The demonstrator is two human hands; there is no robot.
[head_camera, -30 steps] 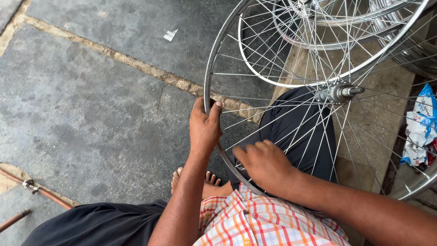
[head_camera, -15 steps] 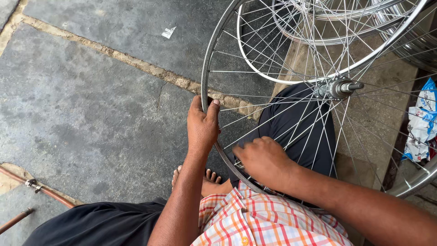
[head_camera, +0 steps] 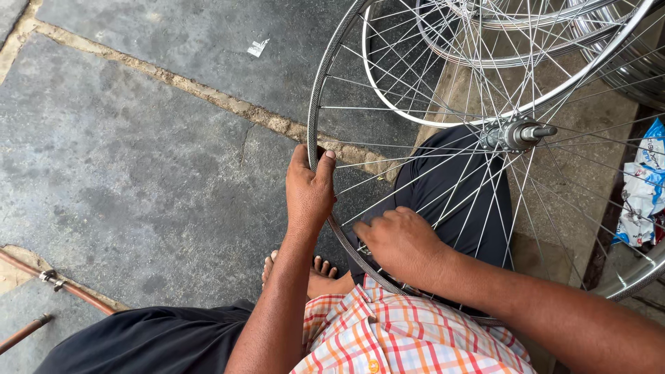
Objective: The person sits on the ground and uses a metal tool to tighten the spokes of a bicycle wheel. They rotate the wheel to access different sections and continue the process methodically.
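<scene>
1. Down at the far left, a brown pipe (head_camera: 76, 294) runs across the grey stone floor (head_camera: 138, 159), with a small scrap of paper (head_camera: 258, 48) lying farther up.
2. Next, the left hand (head_camera: 309, 192) is closed around the rim (head_camera: 320, 83) of a spoked bicycle wheel, thumb on one side and fingers curled over the other.
3. Below it, a bare foot (head_camera: 312, 273) rests on the floor, just beside the rim's lower arc.
4. Then the right hand (head_camera: 400, 241) sits among the spokes (head_camera: 443, 159) near the rim, fingers bent inward; whether it pinches anything cannot be told.
5. Further right, the hub (head_camera: 516, 134) stands over a dark trouser knee (head_camera: 450, 187), with the wheel upright against the lap.
6. Beyond, more rims (head_camera: 485, 59) lie stacked, and a blue-and-white packet (head_camera: 644, 187) sits at the right edge.
</scene>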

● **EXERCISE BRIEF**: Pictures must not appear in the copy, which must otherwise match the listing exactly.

● **SOLUTION TO THE PROBLEM**:
The demonstrator is two human hands; there is no robot.
[head_camera, -30 steps] 
[head_camera, -15 steps] 
[head_camera, +0 steps] 
Objective: The person sits on the ground and uses a metal tool to tighten the spokes of a bicycle wheel. They rotate the wheel to access different sections and continue the process methodically.
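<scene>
1. Down at the far left, a brown pipe (head_camera: 76, 294) runs across the grey stone floor (head_camera: 138, 159), with a small scrap of paper (head_camera: 258, 48) lying farther up.
2. Next, the left hand (head_camera: 309, 192) is closed around the rim (head_camera: 320, 83) of a spoked bicycle wheel, thumb on one side and fingers curled over the other.
3. Below it, a bare foot (head_camera: 312, 273) rests on the floor, just beside the rim's lower arc.
4. Then the right hand (head_camera: 400, 241) sits among the spokes (head_camera: 443, 159) near the rim, fingers bent inward; whether it pinches anything cannot be told.
5. Further right, the hub (head_camera: 516, 134) stands over a dark trouser knee (head_camera: 450, 187), with the wheel upright against the lap.
6. Beyond, more rims (head_camera: 485, 59) lie stacked, and a blue-and-white packet (head_camera: 644, 187) sits at the right edge.
</scene>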

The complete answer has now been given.